*Data section*.
##############################
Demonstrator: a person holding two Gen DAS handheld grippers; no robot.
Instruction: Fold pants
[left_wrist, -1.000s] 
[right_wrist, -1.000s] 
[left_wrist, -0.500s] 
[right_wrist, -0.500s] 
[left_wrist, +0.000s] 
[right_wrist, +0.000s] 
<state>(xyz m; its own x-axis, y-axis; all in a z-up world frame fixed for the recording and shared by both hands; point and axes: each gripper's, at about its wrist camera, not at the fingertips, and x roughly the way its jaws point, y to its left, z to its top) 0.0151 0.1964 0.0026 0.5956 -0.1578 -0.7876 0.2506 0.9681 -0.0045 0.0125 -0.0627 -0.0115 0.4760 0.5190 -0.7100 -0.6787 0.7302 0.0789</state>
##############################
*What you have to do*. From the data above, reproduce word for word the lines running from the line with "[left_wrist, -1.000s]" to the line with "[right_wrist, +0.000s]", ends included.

*Solution for this problem*.
[left_wrist, -1.000s] 
[right_wrist, -1.000s] 
[left_wrist, -0.500s] 
[right_wrist, -0.500s] 
[left_wrist, +0.000s] 
[right_wrist, +0.000s] 

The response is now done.